PyTorch LeNet Testing for CIFAR-10
Testing a LeNet model for the CIFAR-10 dataset in PyTorch involves evaluating the trained model on the test set of CIFAR-10 images. This guide covers the syntax, example, output, explanation, use cases, important points, and a summary of testing a LeNet model for CIFAR-10 in PyTorch.
Syntax
import torch
import torch.nn as nn
from torch.utils.data import DataLoader
# Assuming 'LeNet' is the trained LeNet model and 'test_loader' is the DataLoader for test data
# Set the model to evaluation mode
LeNet.eval()
with torch.no_grad():
for inputs, targets in test_loader:
outputs = LeNet(inputs)
# Perform evaluation and analysis
Example
import torch
import torch.nn as nn
import torchvision.transforms as transforms
from torch.utils.data import DataLoader
from torchvision.datasets import CIFAR10
from lenet import LeNet # Assuming you have a LeNet model implementation
# Load the trained LeNet model (assuming 'lenet.pth' exists)
lenet_model = LeNet()
lenet_model.load_state_dict(torch.load('lenet.pth'))

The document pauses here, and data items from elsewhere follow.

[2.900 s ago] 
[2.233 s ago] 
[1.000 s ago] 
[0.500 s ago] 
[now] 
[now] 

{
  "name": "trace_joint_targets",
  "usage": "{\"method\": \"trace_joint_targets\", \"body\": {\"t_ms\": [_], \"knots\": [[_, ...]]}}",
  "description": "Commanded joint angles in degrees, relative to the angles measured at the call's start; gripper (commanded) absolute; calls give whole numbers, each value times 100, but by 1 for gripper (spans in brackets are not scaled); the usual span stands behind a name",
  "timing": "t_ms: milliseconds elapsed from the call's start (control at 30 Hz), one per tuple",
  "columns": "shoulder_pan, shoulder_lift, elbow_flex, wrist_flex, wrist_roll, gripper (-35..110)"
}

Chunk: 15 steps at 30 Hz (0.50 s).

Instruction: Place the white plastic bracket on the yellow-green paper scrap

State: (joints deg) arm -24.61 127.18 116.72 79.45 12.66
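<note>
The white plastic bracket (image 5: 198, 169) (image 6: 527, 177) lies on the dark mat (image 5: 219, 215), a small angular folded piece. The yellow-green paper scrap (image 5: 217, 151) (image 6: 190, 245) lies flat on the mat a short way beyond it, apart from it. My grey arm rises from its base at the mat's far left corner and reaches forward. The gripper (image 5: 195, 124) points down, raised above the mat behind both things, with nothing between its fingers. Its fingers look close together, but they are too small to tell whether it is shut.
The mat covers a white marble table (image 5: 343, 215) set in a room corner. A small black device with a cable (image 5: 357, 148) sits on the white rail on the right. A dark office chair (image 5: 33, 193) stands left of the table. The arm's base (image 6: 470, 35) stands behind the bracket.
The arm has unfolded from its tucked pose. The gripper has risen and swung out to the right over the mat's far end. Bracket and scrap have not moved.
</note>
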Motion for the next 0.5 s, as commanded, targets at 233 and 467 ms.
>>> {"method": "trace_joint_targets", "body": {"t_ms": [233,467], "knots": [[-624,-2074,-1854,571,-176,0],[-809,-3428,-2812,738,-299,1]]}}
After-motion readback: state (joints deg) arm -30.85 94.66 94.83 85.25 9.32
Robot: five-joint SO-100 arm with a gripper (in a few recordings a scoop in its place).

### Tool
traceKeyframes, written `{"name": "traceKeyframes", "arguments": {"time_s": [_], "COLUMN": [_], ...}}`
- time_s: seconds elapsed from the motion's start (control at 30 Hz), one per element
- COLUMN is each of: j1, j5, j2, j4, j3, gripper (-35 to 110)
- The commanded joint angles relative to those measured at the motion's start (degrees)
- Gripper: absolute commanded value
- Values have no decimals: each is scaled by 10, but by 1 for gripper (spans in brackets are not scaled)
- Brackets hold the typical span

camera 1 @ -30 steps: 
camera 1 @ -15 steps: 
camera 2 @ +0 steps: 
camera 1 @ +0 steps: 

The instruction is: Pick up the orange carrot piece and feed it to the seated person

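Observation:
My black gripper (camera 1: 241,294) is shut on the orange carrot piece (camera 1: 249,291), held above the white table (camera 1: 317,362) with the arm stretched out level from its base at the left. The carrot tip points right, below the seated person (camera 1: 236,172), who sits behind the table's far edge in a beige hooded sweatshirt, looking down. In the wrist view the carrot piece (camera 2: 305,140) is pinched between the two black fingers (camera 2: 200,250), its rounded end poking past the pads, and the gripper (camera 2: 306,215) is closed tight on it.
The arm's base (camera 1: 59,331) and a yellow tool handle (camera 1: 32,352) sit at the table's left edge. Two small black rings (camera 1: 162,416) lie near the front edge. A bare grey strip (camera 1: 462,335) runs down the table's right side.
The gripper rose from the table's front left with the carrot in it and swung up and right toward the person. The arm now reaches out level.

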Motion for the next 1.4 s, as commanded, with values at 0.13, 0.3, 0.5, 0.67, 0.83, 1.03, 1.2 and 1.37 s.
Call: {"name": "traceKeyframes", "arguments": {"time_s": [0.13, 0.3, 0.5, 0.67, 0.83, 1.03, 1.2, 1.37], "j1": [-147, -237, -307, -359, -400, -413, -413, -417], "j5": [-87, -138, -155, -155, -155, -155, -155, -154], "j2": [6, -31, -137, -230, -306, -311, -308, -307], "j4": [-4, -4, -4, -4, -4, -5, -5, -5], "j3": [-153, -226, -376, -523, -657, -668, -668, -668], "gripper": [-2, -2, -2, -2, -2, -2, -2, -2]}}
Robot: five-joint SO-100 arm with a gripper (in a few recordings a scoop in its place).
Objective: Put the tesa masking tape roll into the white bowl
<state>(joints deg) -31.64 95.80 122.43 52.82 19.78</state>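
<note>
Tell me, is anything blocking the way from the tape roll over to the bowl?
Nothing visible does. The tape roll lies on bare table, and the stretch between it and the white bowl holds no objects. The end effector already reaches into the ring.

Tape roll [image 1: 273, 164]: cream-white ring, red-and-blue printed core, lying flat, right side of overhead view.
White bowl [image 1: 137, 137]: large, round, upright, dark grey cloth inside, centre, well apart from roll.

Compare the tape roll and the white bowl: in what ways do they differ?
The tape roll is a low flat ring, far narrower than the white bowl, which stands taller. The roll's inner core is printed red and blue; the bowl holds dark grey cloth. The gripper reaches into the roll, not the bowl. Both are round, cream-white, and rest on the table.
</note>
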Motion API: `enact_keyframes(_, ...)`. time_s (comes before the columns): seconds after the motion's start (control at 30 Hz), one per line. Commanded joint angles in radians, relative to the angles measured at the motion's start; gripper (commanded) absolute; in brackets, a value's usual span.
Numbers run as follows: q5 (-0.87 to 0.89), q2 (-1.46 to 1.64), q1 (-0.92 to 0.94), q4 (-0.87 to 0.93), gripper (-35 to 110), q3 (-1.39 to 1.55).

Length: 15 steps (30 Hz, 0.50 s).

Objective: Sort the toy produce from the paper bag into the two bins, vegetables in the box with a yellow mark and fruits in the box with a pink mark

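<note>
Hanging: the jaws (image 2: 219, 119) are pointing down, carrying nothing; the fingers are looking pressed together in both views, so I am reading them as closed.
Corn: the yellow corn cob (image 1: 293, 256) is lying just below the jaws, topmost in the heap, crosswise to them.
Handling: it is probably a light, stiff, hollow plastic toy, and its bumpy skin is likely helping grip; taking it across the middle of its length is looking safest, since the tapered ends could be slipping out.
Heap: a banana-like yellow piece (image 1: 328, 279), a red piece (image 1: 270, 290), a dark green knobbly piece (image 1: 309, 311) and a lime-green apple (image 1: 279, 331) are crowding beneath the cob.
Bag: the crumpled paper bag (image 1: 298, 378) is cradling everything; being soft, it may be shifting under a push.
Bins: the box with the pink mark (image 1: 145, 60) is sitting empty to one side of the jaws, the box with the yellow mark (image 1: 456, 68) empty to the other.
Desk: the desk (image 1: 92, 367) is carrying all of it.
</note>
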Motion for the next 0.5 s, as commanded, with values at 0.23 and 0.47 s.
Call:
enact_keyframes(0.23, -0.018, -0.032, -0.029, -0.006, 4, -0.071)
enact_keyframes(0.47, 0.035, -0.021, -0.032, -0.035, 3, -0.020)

# Set the model to evaluation mode
lenet_model.eval()
# Define data transformations
transform = transforms.Compose([
transforms.ToTensor(),
transforms.Normalize((0.5, 0.5, 0.5), (0.5, 0.5, 0.5))
])
# Create the CIFAR-10 test dataset
test_dataset = CIFAR10(root='./data', train=False, download=True, transform=transform)
# Create a DataLoader for the test dataset
test_loader = DataLoader(test_dataset, batch_size=64, shuffle=False)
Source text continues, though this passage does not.